In terms of Unicode, I'd rather see Python's unicode() --(UTF-8)->
binary(). where UTF-8 is the default (but configurable) encoding for
serialization. I wrote an Erlang JSON parser the other week to be
compliant with Douglas Crockford's idea of JSON. Passing any of that
through the Erlang xmerl routines will most assuredly cause lots and
lots of havoc. This is important because Python does similar things
with Unicode. Ie, Python is lax in its unicode workings where as
Erlang is not.
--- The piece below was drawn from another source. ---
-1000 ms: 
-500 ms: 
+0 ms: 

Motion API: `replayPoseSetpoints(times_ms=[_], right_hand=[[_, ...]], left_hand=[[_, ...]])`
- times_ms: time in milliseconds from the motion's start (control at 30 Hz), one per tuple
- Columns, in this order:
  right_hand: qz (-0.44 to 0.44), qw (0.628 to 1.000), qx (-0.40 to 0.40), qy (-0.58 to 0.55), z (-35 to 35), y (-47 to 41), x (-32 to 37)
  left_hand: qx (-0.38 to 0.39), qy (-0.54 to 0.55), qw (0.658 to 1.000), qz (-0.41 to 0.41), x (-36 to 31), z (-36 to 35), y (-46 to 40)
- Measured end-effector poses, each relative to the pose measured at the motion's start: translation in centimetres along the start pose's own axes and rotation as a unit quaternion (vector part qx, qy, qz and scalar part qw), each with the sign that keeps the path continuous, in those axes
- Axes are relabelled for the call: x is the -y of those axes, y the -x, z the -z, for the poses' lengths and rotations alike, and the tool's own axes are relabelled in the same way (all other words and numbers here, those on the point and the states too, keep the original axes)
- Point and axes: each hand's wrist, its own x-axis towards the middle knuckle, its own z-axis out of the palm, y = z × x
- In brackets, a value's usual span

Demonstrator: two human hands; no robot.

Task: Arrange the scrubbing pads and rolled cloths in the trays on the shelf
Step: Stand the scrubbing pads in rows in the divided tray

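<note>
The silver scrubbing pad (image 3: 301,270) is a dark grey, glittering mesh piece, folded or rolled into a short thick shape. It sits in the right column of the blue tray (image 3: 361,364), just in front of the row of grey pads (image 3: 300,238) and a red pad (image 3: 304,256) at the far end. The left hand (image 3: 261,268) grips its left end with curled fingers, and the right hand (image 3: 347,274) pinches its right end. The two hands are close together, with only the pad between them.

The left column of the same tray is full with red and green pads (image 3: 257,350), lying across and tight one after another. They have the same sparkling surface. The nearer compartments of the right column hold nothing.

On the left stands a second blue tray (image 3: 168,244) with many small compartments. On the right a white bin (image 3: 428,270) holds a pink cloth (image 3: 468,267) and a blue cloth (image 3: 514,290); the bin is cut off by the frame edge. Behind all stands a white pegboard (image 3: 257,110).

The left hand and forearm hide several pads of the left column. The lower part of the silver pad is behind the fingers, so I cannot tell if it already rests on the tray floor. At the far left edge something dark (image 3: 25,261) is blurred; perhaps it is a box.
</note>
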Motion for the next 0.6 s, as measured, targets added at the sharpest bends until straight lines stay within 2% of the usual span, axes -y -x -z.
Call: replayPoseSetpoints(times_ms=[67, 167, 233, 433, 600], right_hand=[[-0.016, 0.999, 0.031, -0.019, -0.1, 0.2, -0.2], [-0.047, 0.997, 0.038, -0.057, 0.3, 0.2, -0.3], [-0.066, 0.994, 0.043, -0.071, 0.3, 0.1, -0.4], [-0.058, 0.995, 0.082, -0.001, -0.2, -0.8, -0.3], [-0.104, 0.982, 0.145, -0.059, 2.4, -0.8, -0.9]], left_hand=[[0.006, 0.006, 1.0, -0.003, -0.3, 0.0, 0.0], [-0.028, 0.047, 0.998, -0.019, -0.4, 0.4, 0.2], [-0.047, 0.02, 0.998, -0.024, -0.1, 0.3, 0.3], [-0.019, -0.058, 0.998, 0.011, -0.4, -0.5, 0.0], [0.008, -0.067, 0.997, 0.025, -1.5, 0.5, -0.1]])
Thus, binaries are probably a better signal of "binary
data, interpret at your own risk".
Concrete example:
Python 2.6.1 (r261:67515, Jul 7 2009, 23:51:51)
[GCC 4.2.1 (Apple Inc. build 5646)] on darwin
Type "help", "copyright", "credits" or "license" for more information.
>>> u"\uFFFF".encode("utf-8")
'\xef\xbf\xbf'
>>> u"\uFFFF".encode("utf-16")
'\xff\xfe\xff\xff'
Erlang R13B01 (erts-5.7.2) [source] [64-bit] [smp:2:2] [rq:2]
[async-threads:0] [kernel-poll:false]
Eshell V5.7.2 (abort with ^G)
1> xmerl_ucs:from_utf8(<<254, 191, 191>>).
** exception exit: {ucs,{bad_utf8_character_code}}
in function xmerl_ucs:from_utf8/1
2> xmerl_ucs:from_utf16be(<<255, 254, 255, 255>>).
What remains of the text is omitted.